QwQ-32B-AWQ
Property | Value |
---|---|
Parameter Count | 32.5B (31.0B Non-Embedding) |
Model Type | Causal Language Model (4-bit AWQ Quantized) |
Context Length | 131,072 tokens |
Architecture | 64 layers, 40 Q-heads, 8 KV-heads with RoPE, SwiGLU, RMSNorm |
Model URL | https://huggingface.co/Qwen/QwQ-32B-AWQ |
What is QwQ-32B-AWQ?
QwQ-32B-AWQ is a sophisticated reasoning-focused language model from the Qwen series, specifically designed for enhanced problem-solving capabilities. As a 4-bit quantized version of the original QwQ-32B, it maintains competitive performance while reducing computational requirements. The model has undergone both pretraining and post-training phases, including supervised finetuning and reinforcement learning.
Implementation Details
The model incorporates advanced architectural elements including RoPE (Rotary Position Embedding), SwiGLU activation functions, and RMSNorm normalization. It utilizes Grouped-Query Attention (GQA) with 40 heads for queries and 8 for keys/values, optimizing both performance and efficiency.
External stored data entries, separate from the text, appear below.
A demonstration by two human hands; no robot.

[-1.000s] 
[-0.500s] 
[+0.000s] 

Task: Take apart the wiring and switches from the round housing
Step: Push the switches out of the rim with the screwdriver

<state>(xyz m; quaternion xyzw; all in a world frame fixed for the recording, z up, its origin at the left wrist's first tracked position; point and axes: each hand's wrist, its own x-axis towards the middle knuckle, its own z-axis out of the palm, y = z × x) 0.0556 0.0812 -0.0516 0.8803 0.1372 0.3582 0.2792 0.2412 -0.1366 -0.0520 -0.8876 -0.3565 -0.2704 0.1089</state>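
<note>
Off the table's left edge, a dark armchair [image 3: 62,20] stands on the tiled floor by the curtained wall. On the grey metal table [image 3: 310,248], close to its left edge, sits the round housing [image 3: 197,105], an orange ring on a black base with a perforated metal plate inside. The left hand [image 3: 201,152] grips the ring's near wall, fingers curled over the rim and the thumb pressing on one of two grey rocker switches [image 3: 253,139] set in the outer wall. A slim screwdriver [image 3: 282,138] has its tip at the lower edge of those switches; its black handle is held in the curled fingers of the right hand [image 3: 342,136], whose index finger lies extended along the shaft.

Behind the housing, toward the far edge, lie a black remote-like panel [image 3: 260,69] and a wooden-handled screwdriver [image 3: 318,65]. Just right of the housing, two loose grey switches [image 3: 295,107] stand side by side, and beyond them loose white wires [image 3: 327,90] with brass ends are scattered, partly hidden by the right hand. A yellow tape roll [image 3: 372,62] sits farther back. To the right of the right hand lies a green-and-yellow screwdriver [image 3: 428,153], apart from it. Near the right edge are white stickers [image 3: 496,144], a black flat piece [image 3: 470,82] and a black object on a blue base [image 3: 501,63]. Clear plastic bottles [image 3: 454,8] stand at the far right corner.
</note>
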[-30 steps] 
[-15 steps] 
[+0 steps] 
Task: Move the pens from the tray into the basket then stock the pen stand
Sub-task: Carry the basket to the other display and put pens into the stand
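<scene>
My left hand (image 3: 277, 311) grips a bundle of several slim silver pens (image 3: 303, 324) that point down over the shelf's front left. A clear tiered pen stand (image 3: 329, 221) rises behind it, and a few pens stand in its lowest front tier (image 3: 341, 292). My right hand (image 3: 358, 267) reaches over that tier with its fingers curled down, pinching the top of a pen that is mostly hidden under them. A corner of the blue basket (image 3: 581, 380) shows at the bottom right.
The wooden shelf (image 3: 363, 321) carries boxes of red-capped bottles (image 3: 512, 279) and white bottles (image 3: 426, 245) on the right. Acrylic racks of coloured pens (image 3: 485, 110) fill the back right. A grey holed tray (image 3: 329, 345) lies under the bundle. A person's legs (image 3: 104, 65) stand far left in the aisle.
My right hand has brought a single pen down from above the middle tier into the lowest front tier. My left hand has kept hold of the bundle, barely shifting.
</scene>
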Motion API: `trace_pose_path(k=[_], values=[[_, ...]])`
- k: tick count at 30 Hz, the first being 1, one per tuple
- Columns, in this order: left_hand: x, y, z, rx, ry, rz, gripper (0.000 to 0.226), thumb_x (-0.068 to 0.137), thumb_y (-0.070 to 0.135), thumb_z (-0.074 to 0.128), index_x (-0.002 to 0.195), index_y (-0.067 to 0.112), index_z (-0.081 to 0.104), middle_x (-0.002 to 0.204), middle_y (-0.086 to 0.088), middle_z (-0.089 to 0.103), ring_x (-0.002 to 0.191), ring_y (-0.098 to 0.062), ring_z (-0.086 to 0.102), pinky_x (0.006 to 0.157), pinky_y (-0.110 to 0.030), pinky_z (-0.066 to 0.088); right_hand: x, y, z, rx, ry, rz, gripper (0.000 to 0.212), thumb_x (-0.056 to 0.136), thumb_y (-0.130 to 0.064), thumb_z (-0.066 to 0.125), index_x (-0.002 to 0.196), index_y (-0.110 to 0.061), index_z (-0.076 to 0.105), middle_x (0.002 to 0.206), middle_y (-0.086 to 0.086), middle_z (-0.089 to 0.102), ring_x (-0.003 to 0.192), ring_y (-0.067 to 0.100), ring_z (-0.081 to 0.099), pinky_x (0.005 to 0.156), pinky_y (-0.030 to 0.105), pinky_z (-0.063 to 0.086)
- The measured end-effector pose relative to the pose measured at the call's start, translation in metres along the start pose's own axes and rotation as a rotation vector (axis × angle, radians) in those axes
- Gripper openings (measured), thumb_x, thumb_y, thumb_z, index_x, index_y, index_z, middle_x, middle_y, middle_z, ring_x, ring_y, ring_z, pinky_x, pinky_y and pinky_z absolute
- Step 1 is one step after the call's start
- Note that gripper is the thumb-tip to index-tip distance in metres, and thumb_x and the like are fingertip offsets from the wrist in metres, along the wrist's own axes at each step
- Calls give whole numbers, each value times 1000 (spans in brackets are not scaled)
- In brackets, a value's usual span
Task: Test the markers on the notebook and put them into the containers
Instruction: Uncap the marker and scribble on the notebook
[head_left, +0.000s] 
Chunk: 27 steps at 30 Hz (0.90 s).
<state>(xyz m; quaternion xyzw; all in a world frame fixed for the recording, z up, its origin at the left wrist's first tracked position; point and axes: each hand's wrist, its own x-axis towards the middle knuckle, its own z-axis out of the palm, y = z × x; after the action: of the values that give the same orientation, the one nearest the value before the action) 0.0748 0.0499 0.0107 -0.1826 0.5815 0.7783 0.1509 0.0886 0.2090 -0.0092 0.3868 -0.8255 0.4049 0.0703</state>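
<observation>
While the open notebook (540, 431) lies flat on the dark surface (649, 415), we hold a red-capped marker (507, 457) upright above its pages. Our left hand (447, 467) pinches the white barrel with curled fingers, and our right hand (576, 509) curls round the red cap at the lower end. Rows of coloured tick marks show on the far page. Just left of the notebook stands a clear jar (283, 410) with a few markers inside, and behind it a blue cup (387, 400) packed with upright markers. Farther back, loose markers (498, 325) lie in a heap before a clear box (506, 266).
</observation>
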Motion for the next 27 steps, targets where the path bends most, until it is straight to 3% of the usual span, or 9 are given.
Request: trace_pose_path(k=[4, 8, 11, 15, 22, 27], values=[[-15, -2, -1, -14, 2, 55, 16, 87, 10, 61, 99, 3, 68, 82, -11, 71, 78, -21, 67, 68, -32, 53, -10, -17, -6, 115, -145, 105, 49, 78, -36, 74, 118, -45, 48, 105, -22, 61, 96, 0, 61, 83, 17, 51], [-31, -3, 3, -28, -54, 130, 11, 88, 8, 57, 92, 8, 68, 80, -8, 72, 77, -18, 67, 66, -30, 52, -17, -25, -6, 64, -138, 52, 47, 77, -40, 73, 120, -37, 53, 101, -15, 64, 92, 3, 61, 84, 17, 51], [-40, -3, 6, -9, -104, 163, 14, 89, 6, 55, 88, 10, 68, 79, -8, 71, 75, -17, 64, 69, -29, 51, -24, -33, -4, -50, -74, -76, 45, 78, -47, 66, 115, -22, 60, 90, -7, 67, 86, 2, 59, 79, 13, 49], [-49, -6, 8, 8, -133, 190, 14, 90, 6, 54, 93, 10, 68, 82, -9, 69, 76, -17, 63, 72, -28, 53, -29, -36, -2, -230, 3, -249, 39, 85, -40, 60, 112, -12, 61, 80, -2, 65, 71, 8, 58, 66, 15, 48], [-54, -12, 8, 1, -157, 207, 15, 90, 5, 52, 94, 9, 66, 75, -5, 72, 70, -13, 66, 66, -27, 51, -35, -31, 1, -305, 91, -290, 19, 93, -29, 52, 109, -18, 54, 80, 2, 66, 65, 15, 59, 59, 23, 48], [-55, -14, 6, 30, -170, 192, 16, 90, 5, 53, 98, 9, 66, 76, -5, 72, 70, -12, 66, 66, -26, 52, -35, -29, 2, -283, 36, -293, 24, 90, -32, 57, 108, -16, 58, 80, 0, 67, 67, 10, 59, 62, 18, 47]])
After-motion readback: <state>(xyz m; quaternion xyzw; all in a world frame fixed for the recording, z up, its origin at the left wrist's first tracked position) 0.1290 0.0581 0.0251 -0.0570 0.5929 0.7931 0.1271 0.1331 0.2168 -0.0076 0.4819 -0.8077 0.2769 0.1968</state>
- Full 131,072 token context length with YaRN scaling support
- AWQ 4-bit quantization for efficient deployment
- Comprehensive transformers architecture with attention QKV bias
- Compatible with latest Hugging Face transformers library (requires version ≥4.37.0)
Core Capabilities
- Enhanced reasoning and problem-solving abilities compared to conventional instruction-tuned models
- Competitive performance against state-of-the-art reasoning models
- Efficient handling of long-context tasks
- Optimized for deployment using vLLM
- Thoughtful output generation with structured thinking patterns
Frequently Asked Questions
Q: What makes this model unique?
QwQ-32B-AWQ stands out for its focus on reasoning capabilities while maintaining efficiency through 4-bit quantization. Its architecture is specifically optimized for thoughtful output generation and complex problem-solving tasks.
Q: What are the recommended use cases?
The model excels in tasks requiring deep reasoning, mathematical problem-solving, and long-context understanding. It's particularly suitable for applications where structured thinking and step-by-step problem solving are crucial.